Data excerpt:

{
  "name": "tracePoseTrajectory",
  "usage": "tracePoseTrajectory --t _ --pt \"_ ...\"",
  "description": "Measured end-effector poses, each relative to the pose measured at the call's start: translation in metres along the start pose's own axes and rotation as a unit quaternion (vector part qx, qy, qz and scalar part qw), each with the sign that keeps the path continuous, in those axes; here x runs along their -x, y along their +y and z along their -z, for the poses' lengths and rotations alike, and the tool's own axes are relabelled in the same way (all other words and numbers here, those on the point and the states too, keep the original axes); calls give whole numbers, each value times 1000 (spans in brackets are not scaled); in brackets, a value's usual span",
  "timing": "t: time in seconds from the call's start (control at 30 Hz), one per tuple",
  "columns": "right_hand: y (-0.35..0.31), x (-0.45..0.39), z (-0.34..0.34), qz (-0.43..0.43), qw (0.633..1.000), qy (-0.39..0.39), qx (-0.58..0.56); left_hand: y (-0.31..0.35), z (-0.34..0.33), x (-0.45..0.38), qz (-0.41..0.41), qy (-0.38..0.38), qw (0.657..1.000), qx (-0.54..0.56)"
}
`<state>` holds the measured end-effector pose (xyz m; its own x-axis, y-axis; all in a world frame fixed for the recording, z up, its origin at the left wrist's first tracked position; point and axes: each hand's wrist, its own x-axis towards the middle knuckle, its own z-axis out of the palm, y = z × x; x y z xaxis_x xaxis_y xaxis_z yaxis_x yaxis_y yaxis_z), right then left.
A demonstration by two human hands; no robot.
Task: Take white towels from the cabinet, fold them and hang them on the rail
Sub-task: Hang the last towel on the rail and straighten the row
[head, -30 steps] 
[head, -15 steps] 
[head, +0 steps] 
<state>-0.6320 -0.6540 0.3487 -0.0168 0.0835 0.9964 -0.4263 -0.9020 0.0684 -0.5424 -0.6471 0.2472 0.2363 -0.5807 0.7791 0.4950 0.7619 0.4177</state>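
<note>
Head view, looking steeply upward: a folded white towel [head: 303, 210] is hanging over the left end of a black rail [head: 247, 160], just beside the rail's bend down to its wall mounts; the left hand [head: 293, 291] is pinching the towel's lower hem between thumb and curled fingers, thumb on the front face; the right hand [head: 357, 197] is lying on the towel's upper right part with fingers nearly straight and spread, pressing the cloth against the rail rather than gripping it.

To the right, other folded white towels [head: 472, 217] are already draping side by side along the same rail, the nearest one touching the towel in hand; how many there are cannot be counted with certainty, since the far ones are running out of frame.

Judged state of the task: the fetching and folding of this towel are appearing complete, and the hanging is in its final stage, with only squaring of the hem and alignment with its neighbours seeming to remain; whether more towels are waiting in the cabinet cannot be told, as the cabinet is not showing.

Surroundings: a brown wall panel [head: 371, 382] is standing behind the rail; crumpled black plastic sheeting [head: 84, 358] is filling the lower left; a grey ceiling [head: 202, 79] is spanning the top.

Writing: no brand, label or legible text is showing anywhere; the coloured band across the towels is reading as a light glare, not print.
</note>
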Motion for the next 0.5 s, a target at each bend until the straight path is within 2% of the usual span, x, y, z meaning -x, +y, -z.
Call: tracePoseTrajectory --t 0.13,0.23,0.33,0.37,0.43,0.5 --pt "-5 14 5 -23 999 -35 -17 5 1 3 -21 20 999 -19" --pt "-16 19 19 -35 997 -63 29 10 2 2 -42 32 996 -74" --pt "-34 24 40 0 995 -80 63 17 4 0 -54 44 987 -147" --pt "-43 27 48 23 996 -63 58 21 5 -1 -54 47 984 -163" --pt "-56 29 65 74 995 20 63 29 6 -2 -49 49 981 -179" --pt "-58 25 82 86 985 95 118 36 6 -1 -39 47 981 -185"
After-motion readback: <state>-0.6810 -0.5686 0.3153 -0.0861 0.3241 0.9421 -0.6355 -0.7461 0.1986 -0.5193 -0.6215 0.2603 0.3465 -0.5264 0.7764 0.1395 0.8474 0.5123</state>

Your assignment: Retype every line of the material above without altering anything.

Response to the exercise:
{
  "name": "tracePoseTrajectory",
  "usage": "tracePoseTrajectory --t _ --pt \"_ ...\"",
  "description": "Measured end-effector poses, each relative to the pose measured at the call's start: translation in metres along the start pose's own axes and rotation as a unit quaternion (vector part qx, qy, qz and scalar part qw), each with the sign that keeps the path continuous, in those axes; here x runs along their -x, y along their +y and z along their -z, for the poses' lengths and rotations alike, and the tool's own axes are relabelled in the same way (all other words and numbers here, those on the point and the states too, keep the original axes); calls give whole numbers, each value times 1000 (spans in brackets are not scaled); in brackets, a value's usual span",
  "timing": "t: time in seconds from the call's start (control at 30 Hz), one per tuple",
  "columns": "right_hand: y (-0.35..0.31), x (-0.45..0.39), z (-0.34..0.34), qz (-0.43..0.43), qw (0.633..1.000), qy (-0.39..0.39), qx (-0.58..0.56); left_hand: y (-0.31..0.35), z (-0.34..0.33), x (-0.45..0.38), qz (-0.41..0.41), qy (-0.38..0.38), qw (0.657..1.000), qx (-0.54..0.56)"
}
`<state>` holds the measured end-effector pose (xyz m; its own x-axis, y-axis; all in a world frame fixed for the recording, z up, its origin at the left wrist's first tracked position; point and axes: each hand's wrist, its own x-axis towards the middle knuckle, its own z-axis out of the palm, y = z × x; x y z xaxis_x xaxis_y xaxis_z yaxis_x yaxis_y yaxis_z), right then left.
A demonstration by two human hands; no robot.
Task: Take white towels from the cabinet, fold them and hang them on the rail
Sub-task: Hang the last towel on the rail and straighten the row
[head, -30 steps] 
[head, -15 steps] 
[head, +0 steps] 
<state>-0.6320 -0.6540 0.3487 -0.0168 0.0835 0.9964 -0.4263 -0.9020 0.0684 -0.5424 -0.6471 0.2472 0.2363 -0.5807 0.7791 0.4950 0.7619 0.4177</state>
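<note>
Head view, looking steeply upward: a folded white towel [head: 303, 210] is hanging over the left end of a black rail [head: 247, 160], just beside the rail's bend down to its wall mounts; the left hand [head: 293, 291] is pinching the towel's lower hem between thumb and curled fingers, thumb on the front face; the right hand [head: 357, 197] is lying on the towel's upper right part with fingers nearly straight and spread, pressing the cloth against the rail rather than gripping it.

To the right, other folded white towels [head: 472, 217] are already draping side by side along the same rail, the nearest one touching the towel in hand; how many there are cannot be counted with certainty, since the far ones are running out of frame.

Judged state of the task: the fetching and folding of this towel are appearing complete, and the hanging is in its final stage, with only squaring of the hem and alignment with its neighbours seeming to remain; whether more towels are waiting in the cabinet cannot be told, as the cabinet is not showing.

Surroundings: a brown wall panel [head: 371, 382] is standing behind the rail; crumpled black plastic sheeting [head: 84, 358] is filling the lower left; a grey ceiling [head: 202, 79] is spanning the top.

Writing: no brand, label or legible text is showing anywhere; the coloured band across the towels is reading as a light glare, not print.
</note>
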Motion for the next 0.5 s, a target at each bend until the straight path is within 2% of the usual span, x, y, z meaning -x, +y, -z.
Call: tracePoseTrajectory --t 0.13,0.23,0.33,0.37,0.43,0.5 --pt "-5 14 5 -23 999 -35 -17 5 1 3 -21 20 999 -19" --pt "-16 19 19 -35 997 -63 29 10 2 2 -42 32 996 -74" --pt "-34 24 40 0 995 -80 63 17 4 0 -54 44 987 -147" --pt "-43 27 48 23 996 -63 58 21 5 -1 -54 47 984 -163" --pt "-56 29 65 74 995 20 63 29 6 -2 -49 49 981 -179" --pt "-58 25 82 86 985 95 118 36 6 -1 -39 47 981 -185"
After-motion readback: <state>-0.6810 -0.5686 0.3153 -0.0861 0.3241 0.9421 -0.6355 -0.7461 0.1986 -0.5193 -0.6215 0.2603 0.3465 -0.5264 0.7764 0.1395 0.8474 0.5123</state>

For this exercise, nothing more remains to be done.